The shadow man felt different.

I never feared him. His passive gaze was a safety blanket. Though I did not know his name, his wrinkled face felt familiar.

Even now, his image is the wallpaper of my restless mind.

When I was born, the conch shell sat in my nursery. It was about the size of me back then. The waves painted on its side taught me the vastness of the sea while the concrete castles of Atlanta outside my parents’ home swallowed my childhood.

By the age of 6, I grew to expect him in the restless hours past my bedtime. It was our routine: I stared at the shell until sleep carried me away or his figure stole my attention.
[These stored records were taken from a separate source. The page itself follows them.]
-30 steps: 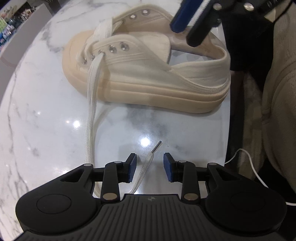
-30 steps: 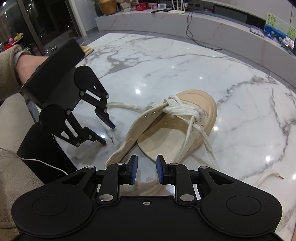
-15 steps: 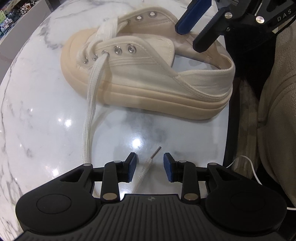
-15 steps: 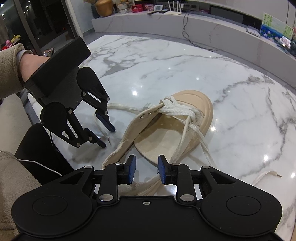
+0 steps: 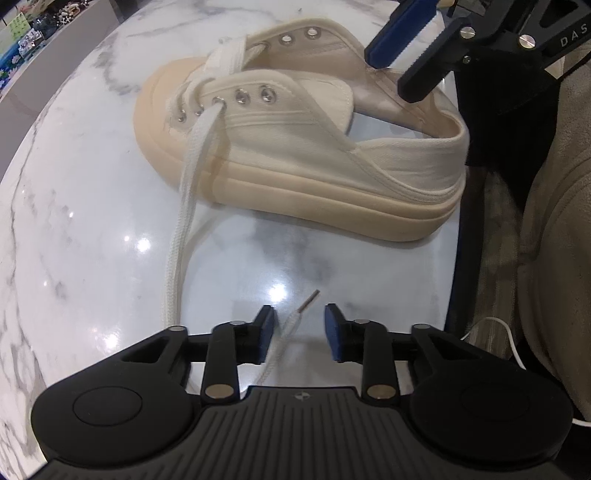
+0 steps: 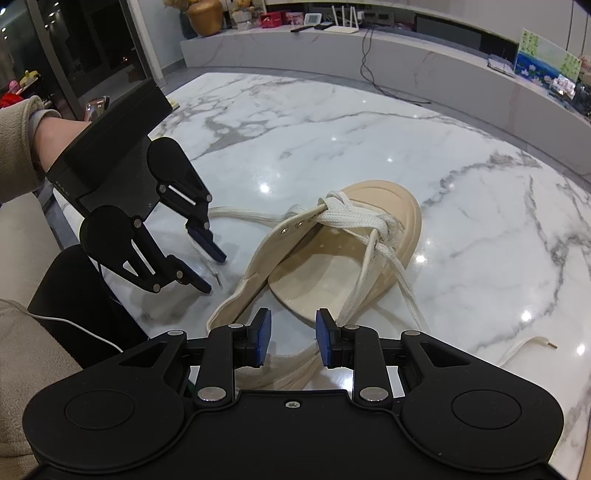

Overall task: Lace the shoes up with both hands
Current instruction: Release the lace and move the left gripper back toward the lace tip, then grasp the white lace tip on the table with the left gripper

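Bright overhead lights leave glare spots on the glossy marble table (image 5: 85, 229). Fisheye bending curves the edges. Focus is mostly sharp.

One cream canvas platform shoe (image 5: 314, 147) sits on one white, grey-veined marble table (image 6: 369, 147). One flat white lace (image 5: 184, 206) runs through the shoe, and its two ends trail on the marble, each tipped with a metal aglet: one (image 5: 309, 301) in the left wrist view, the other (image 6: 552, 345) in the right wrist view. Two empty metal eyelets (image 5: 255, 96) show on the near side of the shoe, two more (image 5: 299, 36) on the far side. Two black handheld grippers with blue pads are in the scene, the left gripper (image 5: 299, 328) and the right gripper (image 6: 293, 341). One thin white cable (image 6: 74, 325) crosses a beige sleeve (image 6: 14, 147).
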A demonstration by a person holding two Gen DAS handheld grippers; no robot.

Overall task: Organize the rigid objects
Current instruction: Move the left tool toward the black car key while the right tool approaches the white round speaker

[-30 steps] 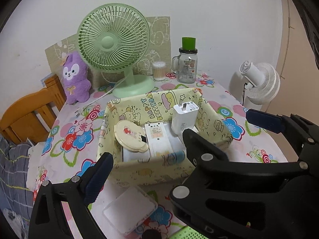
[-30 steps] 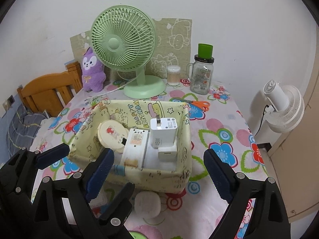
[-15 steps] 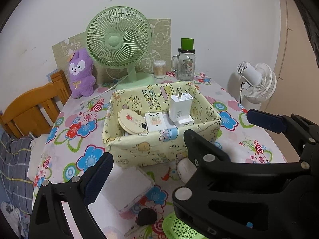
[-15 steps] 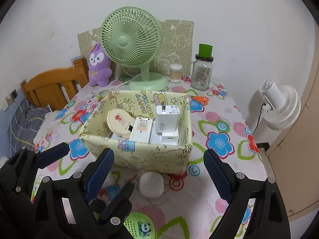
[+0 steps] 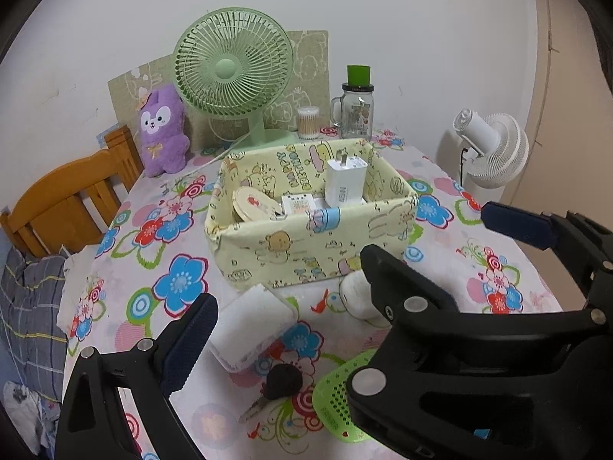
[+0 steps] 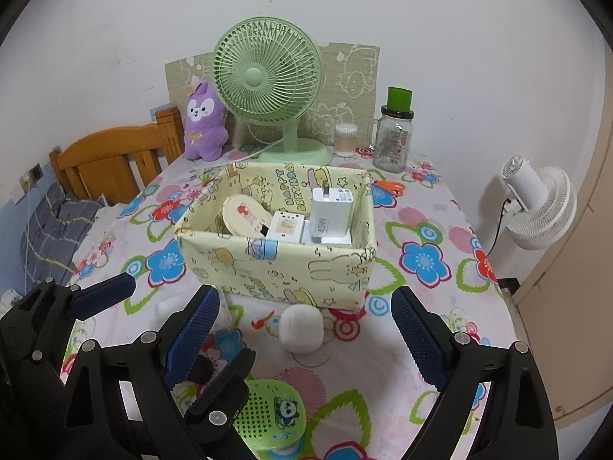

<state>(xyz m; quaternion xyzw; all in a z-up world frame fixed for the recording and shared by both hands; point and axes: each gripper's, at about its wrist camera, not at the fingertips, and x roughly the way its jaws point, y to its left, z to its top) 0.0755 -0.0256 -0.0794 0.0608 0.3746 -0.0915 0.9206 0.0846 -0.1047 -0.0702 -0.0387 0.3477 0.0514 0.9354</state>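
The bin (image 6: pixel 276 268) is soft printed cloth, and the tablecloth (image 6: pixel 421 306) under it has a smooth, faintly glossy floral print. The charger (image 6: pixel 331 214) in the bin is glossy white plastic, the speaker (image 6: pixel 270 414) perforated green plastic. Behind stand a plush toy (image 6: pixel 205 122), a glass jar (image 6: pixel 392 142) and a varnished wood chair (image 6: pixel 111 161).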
I don’t remember much of our hushed conversations, but I know he never identified himself. He was my nameless secret guardian.
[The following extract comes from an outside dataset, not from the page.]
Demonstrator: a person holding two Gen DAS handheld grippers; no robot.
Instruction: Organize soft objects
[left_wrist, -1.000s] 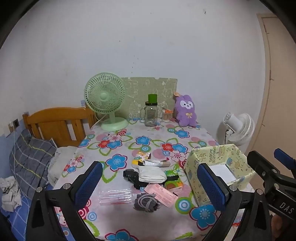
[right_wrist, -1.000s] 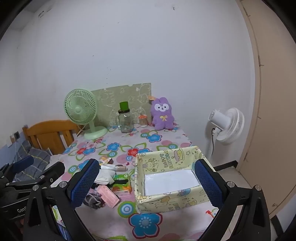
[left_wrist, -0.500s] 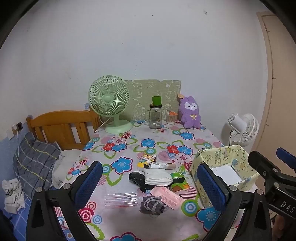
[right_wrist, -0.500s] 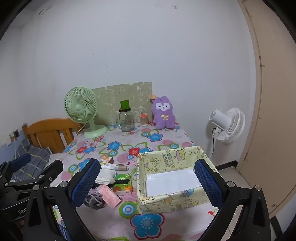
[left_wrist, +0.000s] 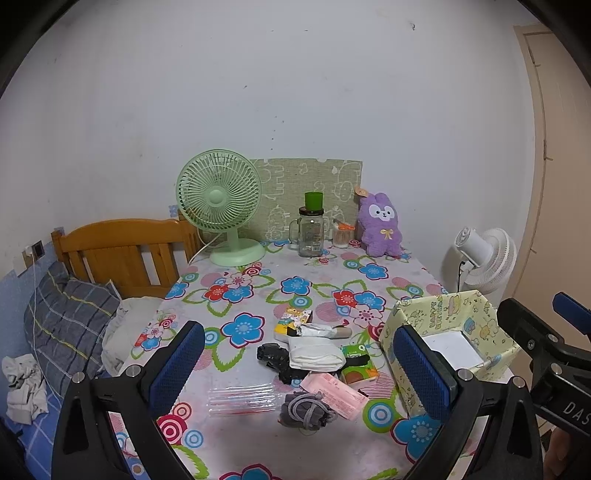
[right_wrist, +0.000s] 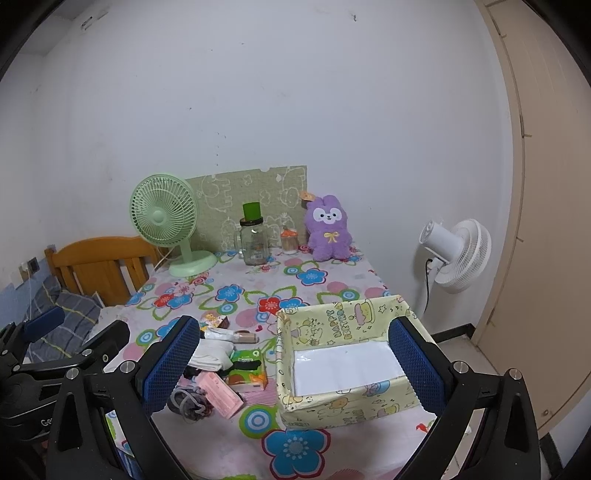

After I turned 9, I saw him less and less. Some nights, I wondered if I heard him, but by the time I flung my body in the direction of his corner, he was gone — if he was ever even there. I didn’t know how much he meant to me until his visits stopped. His absence made me more terrified than his presence. I was alone.
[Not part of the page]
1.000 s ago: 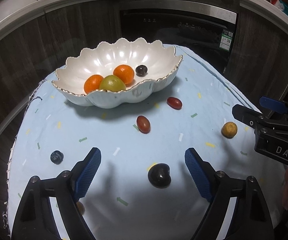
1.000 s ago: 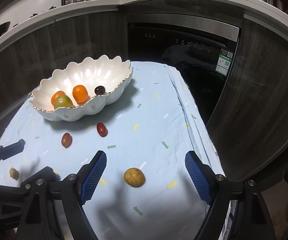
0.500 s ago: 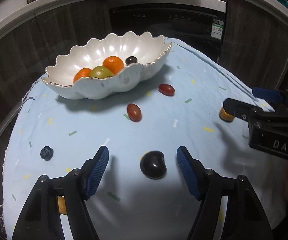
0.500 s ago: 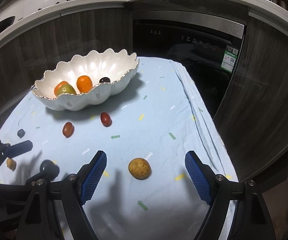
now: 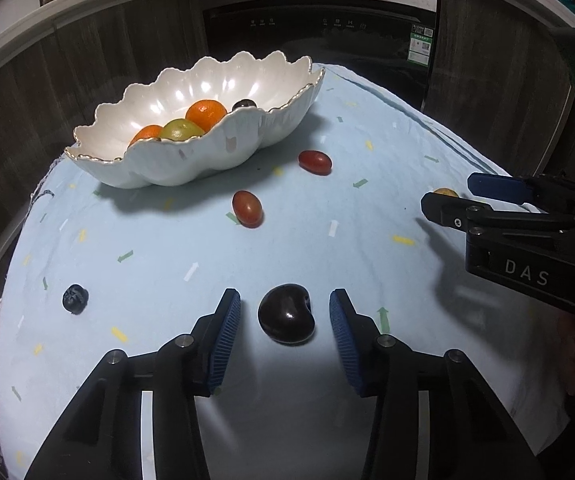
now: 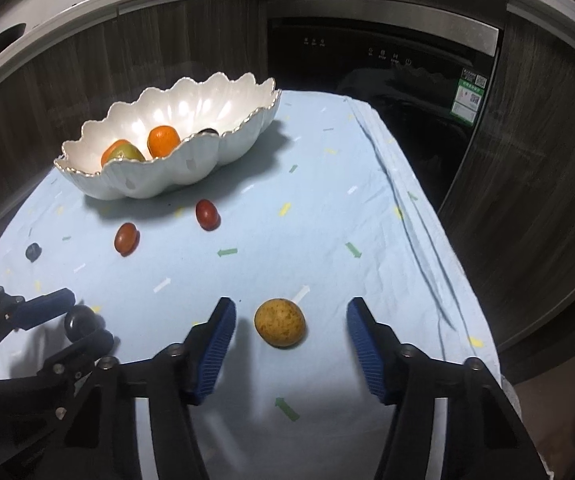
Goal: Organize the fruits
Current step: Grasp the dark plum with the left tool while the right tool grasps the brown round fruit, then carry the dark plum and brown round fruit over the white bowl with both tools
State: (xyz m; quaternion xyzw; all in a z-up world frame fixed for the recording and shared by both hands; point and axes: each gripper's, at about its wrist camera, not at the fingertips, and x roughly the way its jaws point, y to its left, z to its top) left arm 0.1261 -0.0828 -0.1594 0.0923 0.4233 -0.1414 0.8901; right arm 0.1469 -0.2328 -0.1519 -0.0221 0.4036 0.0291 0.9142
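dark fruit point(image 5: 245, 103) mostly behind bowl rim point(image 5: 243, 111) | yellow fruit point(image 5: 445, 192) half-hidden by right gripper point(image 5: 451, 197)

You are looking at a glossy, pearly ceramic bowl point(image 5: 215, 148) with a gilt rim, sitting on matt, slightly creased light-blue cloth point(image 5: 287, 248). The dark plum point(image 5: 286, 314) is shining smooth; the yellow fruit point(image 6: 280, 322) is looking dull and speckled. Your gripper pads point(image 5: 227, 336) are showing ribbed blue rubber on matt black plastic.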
I barely slept. When I was 10, I confided in my mother about why I couldn’t sleep.

“An old man visits me sometimes,” I confessed to her. Her eyes widened in confusion as she choked on a sip of coffee. “He comes — or he came — out of my conch shell at night.”

I was at an age when the line between imagination and reality was still blurred, she says; she thought little of my words. Distracted by a stain on our ivory couch, she played along.

“Like a genie?” she implored.

“Yes!” I exploded. Maybe she had seen him, too! “Have you met the man with Albert Einstein hair?”

Her back straightened, and she fell to silence. She had met the man with the wild white locks. She watched him chew on unlit cigars and bicker with his wife in the way only old married couples can.

Roy Lancaster “Poppop” McNab.

Mayor of Flagler Beach. Flight instructor for the Royal British air force. Grandfather to Jennifer, great-grandfather to me. Late-night counselor. Albert Einstein look-alike.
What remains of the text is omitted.